_Work instruction_: Please find all lines containing "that" in the listing below and copy them.

*** Block opens ***

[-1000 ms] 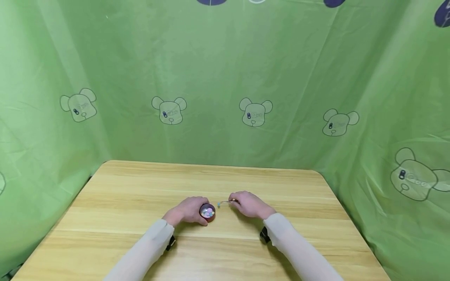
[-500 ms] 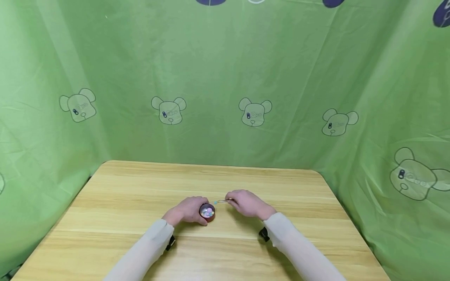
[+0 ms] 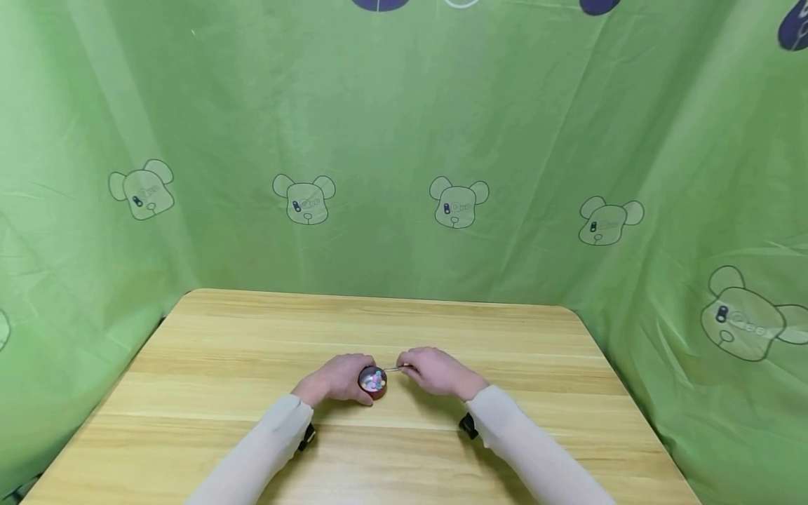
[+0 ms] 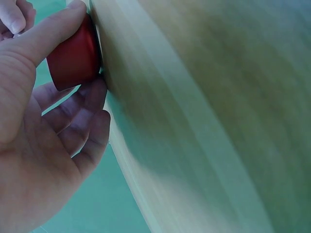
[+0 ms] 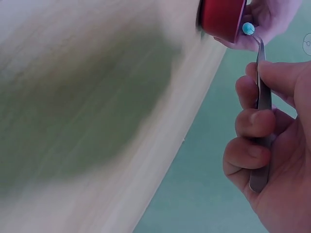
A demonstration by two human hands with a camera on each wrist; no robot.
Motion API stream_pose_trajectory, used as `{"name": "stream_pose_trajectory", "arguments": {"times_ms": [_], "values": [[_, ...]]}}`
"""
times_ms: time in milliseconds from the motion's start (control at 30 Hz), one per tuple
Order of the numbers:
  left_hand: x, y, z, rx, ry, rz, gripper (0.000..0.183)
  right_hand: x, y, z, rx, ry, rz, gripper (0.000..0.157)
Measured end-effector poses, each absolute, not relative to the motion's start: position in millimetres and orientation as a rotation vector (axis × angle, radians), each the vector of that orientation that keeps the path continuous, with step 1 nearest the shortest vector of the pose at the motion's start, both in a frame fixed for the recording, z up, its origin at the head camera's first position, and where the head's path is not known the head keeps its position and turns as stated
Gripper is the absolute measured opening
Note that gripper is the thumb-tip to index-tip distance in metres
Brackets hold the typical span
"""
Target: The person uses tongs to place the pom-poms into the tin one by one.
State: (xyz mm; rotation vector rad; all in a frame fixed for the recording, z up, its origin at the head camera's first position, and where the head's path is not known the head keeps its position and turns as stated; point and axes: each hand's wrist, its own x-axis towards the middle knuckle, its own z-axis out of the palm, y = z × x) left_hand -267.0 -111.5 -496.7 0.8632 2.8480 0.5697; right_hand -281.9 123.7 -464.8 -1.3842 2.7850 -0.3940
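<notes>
My left hand [image 3: 341,377] grips a small round red container [image 4: 75,58] standing on the table, thumb on one side and fingers on the other. Several small pastel balls [image 3: 372,381] lie inside it. In my right hand [image 3: 440,371] is a pair of metal tweezers [image 5: 264,97], pinched between thumb and fingers. Their bent tips hold a small turquoise ball [image 5: 248,28], which is at the container's rim in the right wrist view. From the head view the tips reach over the container's right edge.
Both hands work above a light wood-grain table [image 3: 252,322]. Green curtains [image 3: 379,252] with bear-head prints hang behind it and at both sides. Dark wrist devices [image 3: 468,426] sit under the sleeves.
My right hand has moved left, bringing the tweezers and the turquoise ball from beside the container to over its rim. The left hand and the container have stayed in place.
</notes>
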Motion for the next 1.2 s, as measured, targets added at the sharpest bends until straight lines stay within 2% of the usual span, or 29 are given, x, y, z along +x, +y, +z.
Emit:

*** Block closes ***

_Response to the task_:
Measured end-effector poses, each absolute, not relative to the motion's start: position in millimetres and orientation as a rotation vector (axis × angle, radians), each the vector of that orientation that keeps the path continuous, with step 1 nearest the shortest vector of the pose at the motion's start, both in a frame fixed for the recording, z up, its origin at the head camera's first position, and where the head's path is not known the head keeps its position and turns as stated
Note that gripper is the thumb-tip to index-tip distance in metres

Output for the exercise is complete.